In the major cities of the narrow "coalition of the willing" (the U.S., UK, Spain and Italy) tens and in some cases hundreds of thousands stepped out to make their voices heard. Londoners denounced the war and lies of the Blair government, with a couple of youth climbing up Big Ben, the clock tower on the House of Parliament, to hang a banner saying "It's Time for Truth." With an especially large crowd in Barcelona, there were also marches in Madrid and 40 other cities in Spain as well.

In the U.S. people in over 310 cities protested, including tens of thousands in New York, Chicago, San Francisco, and Los Angeles. A dockworkers contingent (ILWU) announced that they had called for a work stoppage and no ships were being unloaded in the San Francisco Bay Area. A "Not in Our Name" contingent staged periodic die-ins. Police attacked a break-away march, arresting over 80 people. The protest outside Fort Bragg, North Carolina (one of the largest U.S. military bases), was led by families of U.S. soldiers in Iraq and Vietnam veterans and other ex-soldiers. Even Bush's small hometown of Crawford, Texas, did not escape the bright light of a sizeable demonstration by anti-war protesters from all over the state.

Many events took place leading up to the actual anniversary. In San Francisco, on March 18, demonstrators targeted Bechtel corporate offices. That White House-connected company is the major contractor for the occupiers' construction projects in Iraq. In Los Angeles, a prayer vigil was held before a mountain of shoes and rows of combat boots, representing Iraqi civilians and U.S. soldiers who have died. In Washington, uniformed Secret Service agents blocked military families trying to march on the White House to deliver a mock coffin to Bush. The coffin signified all the war dead, including Iraqi civilians.
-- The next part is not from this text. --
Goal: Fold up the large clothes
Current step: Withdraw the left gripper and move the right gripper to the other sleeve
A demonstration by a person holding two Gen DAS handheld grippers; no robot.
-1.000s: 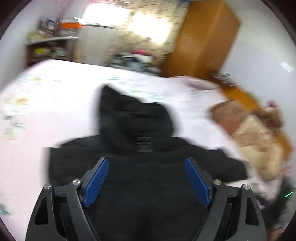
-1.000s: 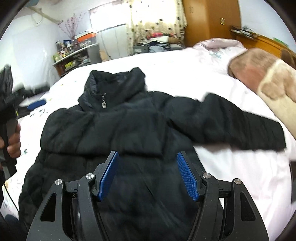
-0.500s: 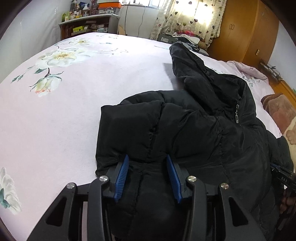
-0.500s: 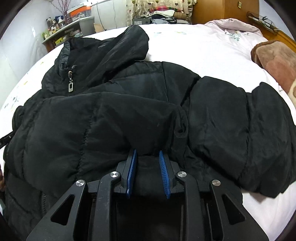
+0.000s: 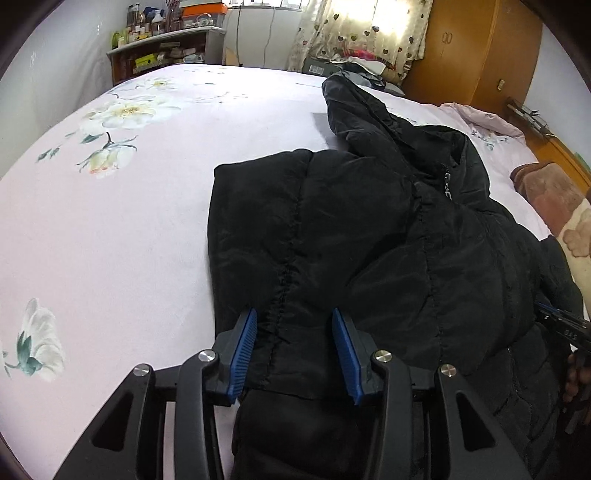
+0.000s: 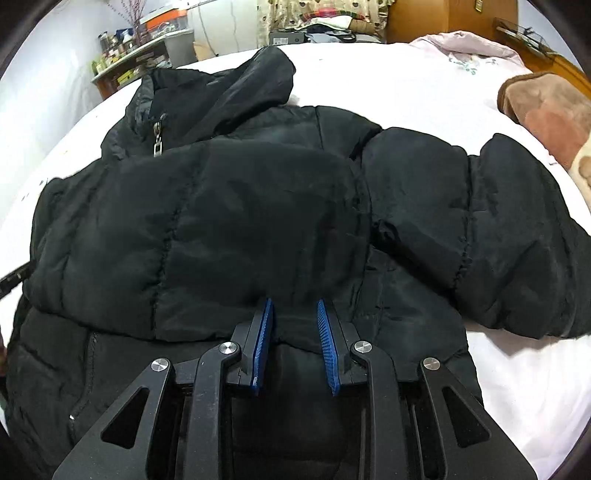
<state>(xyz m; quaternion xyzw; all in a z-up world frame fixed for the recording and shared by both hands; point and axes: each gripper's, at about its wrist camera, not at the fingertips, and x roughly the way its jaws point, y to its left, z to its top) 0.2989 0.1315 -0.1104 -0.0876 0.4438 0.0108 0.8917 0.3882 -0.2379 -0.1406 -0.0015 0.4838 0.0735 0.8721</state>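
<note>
A black padded jacket [image 5: 369, 236] lies spread on a bed [image 5: 110, 229] covered by a pale pink sheet printed with white flowers. The left tool [image 5: 294, 350] reaches down onto the folded-in sleeve part at the jacket's edge; its blue pads [image 5: 242, 350] have just been closing and now pinch a thick fold of the black fabric between them. The right tool [image 6: 295, 341] sits at the lower middle of the jacket [image 6: 258, 206], its jaws also just drawn in, with a narrower pleat of quilted fabric squeezed between the blue pads [image 6: 263, 343].

In the right wrist view the collar with a metal zip pull [image 6: 158, 142] lies toward the far left, the hood [image 6: 258, 81] flops beyond it, and one sleeve [image 6: 480, 236] stretches out to the right across the sheet. In the left wrist view the hood points away toward the far side of the bed.

A brown and cream blanket [image 6: 546, 114] lies at the right edge of the bed, near the sleeve end but apart from it. Beyond the bed stand a cluttered shelf [image 5: 162, 48], a heart-patterned curtain [image 5: 362, 26] and a wooden wardrobe [image 5: 476, 48]. At the right edge of the left wrist view a hand [image 5: 578, 373] holds the other device. Small print on that device is too blurred to read.
</note>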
According to some sources, a million people swelled historic downtown Rome, Italy, calling for the end to the war and taking the 2,600 Italian troops out of Iraq. Most of the other capitals in Europe saw large demonstrations. Germans protested in 45 cities, with several thousand in Berlin and a few thousand marchers targeting Ramstein air base, a U.S. military installation used for the war.
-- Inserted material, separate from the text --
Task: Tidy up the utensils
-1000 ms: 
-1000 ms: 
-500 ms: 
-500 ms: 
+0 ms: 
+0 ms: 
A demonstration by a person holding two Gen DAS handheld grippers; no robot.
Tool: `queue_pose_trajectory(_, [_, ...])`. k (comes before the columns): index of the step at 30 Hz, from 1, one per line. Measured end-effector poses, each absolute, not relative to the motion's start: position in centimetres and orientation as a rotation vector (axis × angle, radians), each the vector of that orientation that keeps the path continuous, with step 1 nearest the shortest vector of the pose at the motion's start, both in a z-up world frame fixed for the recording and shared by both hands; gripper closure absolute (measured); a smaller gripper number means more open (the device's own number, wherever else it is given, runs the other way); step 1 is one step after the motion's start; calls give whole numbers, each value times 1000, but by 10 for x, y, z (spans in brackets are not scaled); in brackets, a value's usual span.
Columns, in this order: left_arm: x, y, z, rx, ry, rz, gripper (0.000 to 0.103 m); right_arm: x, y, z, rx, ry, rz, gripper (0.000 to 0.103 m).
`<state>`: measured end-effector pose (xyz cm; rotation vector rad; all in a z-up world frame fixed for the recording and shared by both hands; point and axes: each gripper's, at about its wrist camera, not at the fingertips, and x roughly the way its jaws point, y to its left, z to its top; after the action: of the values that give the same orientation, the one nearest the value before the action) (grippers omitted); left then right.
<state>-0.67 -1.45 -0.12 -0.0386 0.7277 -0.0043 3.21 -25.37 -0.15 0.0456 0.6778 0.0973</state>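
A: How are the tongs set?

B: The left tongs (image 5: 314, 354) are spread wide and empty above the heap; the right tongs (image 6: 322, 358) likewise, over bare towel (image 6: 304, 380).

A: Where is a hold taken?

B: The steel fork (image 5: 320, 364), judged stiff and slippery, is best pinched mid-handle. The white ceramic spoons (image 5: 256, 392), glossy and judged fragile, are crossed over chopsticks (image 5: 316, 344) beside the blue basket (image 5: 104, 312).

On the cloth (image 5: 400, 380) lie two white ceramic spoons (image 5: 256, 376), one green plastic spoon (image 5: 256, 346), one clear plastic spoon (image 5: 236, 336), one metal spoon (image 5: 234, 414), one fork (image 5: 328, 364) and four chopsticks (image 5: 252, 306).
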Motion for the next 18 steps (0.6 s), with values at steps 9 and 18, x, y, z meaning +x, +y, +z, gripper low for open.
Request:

Several hundreds protested in South Africa, Sudan, and Senegal. In downtown Cairo the stakes were high. Hundreds of demonstrators burning copies of the U.S. flag braved the overwhelming numbers of anti- riot police with full knowledge that many of their sisters and brothers who demonstrated against the war a year ago are still in Egypt's prisons. Some have been tortured and others are still missing, according to Human Rights Watch. A successful play called Messing with the Mind , condemning the occupation of Iraq and U.S. hegemony in the Middle East, performs to a packed audience every night in Cairo. After Israel, Egypt is the U.S.'s second most important ally in the region. Recently, Israel proposed that Egypt take responsibility for squashing the Palestinian struggle in neighboring Gaza. Also amid tight police security, thousands of people marched in five cities in Turkey. In Baghdad, Sunni and Shia Moslems held a joint demonstration after Friday prayers calling for unity against the occupiers.
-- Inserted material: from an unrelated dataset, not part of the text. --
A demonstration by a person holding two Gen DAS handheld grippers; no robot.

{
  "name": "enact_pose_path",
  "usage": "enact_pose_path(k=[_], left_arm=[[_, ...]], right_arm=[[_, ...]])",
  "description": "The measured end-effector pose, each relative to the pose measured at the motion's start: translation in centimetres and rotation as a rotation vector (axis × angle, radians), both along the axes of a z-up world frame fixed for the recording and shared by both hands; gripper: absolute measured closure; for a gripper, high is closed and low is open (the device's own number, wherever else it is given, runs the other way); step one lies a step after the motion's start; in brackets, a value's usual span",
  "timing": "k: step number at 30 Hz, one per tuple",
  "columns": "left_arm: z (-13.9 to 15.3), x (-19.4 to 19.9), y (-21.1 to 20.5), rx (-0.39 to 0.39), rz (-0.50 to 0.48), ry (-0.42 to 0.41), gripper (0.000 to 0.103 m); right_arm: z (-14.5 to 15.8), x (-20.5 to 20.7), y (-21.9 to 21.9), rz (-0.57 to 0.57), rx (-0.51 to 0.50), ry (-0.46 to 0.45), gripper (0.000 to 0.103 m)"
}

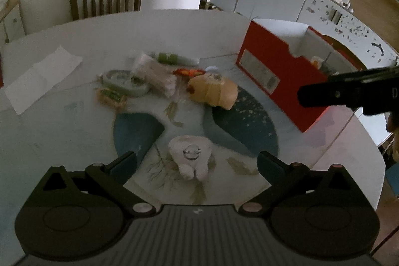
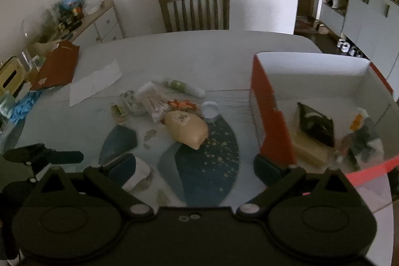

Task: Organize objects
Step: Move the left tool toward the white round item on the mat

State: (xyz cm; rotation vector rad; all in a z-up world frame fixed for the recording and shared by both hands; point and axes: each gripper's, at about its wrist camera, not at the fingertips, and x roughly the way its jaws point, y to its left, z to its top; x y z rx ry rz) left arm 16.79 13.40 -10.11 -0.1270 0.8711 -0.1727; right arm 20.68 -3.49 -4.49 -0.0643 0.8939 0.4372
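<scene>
Tooth-shaped white toy [image 1: 190, 156] lay on the glass table [image 1: 74, 131], between the left gripper [image 1: 197, 163]'s wide-apart, untouching fingers; the right gripper [image 2: 197, 166] hung open beside the red box [image 2: 270, 116].

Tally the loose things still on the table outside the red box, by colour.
White: 3, tooth-shaped toy, cotton swab pack, small cap
Green: 3, tube, round case, packet
Tan: 1, plush
Orange-red: 1, wrapper
Total: 8
</scene>
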Motion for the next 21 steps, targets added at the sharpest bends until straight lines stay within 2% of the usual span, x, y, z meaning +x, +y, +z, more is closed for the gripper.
enact_pose_path(k=[10, 13, 17, 21], left_arm=[[-2.6, 1.5, -0.1, 0.024, 0.04, 0.012, 0.0], [-3.2, 1.9, -0.4, 0.03, 0.034, 0.007, 0.0], [-4.1, 2.6, -1.1, 0.071, 0.02, 0.012, 0.0], [-4.8, 2.9, -1.6, 0.105, 0.016, 0.019, 0.0]], right_arm=[[-2.9, 3.7, 2.7, 0.046, -0.039, 0.043, 0.002], [-4.3, 5.1, 3.2, 0.045, -0.043, 0.085, 0.003], [-5.8, 6.6, 4.2, 0.064, -0.064, 0.106, 0.003], [-7.0, 7.6, 4.7, 0.084, -0.09, 0.116, 0.008]])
Smaller rallies were held in Algeria, Bahrain, Jordan, Syria, and Yemen, despite a ban by the Yemeni government. Three cities in Palestine saw demonstrations.

In many cities across India (including Bangalore), anti-war activists, revolutionaries, and ordinary people joined ranks to demand the withdrawal of troops from Iraq. In Manila, Philippines, in one of several demonstrations, hundreds of people fought with police in their effort to reach the U.S. embassy. While 12 cities in Japan held marches, Tokyo's attendance was around 30,000 despite pouring rain. Marchers called for the end of U.S. occupation as well as the return of Japanese from Iraq. Most major cities in Australia saw protests. In Sydney, marchers carried a huge cage with an effigy of Prime Minister Howard, symbolizing Australian prisoners held in Guantánamo.

From Mexico to Chile and Argentina, Latin Americans also took a stand against the war. People from nine different cities in Mexico marched. In Quito, Ecuador, human rights and anti-globalization activists targeted the U.S. embassy. In Managua, Nicaragua, marchers gave a hero's support to U.S. Army staff sergeant Camilo Mejia (an American of Nicaraguan origin). Mejia is among an estimated 600 people in the U.S. military who have refused to report for duty in Iraq.